En otras palabras, dijo, “vivir en Cuba bajo la ideología te hace aceptable, pero si dejas de creer ya es insufrible”.

Al referirse a la libertad de expresión señaló que eso entre los cubanos revolucionarios no tiene importancia “cuando crees en la revolución, lo importante es la libertad de tu país”.

Sin embargo ahora, a 12 años de haber dejado la isla, sostiene que “no puede haber libertad nacional si no hay libertad individual, no es posible que 11 millones de habitantes sean libres, si cada uno no es libre”.

Resaltó esto como “la gran contradicción del sistema”, porque el gobierno cubano habla de la libertad del país, como una unidad, como si la persona no tuviera un poder de decisión propio.

El poeta recordó que al “Che” Guevara le preguntaron que si él no consideraba que el socialismo anulaba la personalidad de la gente, a lo que respondió que no, porque la Revolución era hecha por personas.

El autodenominado emigrante económico tardó una década en tratar de salir de la isla.
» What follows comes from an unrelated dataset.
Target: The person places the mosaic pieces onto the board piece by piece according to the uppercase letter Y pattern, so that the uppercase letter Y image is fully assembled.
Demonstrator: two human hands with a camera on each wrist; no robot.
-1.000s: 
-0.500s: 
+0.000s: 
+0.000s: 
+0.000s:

No pudo conseguir el sueño americano, vivió en España y ahora radica en Toronto.

Este cubano, que en su poesía define a sus padres como “cuadros del Partido” y a los aeropuertos como “huecos negros donde ves desaparecer a la gente que quieres”, confiesa que el proceso de dejar de creer en la Revolución fue largo, de idas y venidas, una cadena de desencanto.

“Fuimos criados con la idea de que vivíamos en el mejor de los mundos posibles, pero cuando cae el mundo socialista, mi primer salario fueron 148 pesos cubanos al mes (98 centavos de dólar). Después de haber estudiado siete años, ganaba una lata de coca cola”.

En su opinión el presidente electo estadunidense Donald Trump es “una especie de Fidel de la derecha, un demagogo, populista, manipulador de masas”.

Con la llegada del republicano, dijo, ha sido destruida una coyuntura histórica favorable para las relaciones entre Cuba y Estados Unidos.

Ahora sin Fidel, Cuba tiene dos caminos: cambiar o encausarse hacia un modelo chino de capitalismo monopolista de Estado, donde el Partido Comunista no permitirá liberación política pero sí económica, que podría generar una clase media con independencia política, señaló.

El escritor reconoció que para muchos cubanos su vida es un desastre por culpa de Fidel, mientras que para otros es lo mejor que les ha pasado en su vida, pero puso el énfasis en que “la gran excusa cubana, para bien o para mal, ya se ha acabado, ya estamos en el día después. Fidel no existe más”.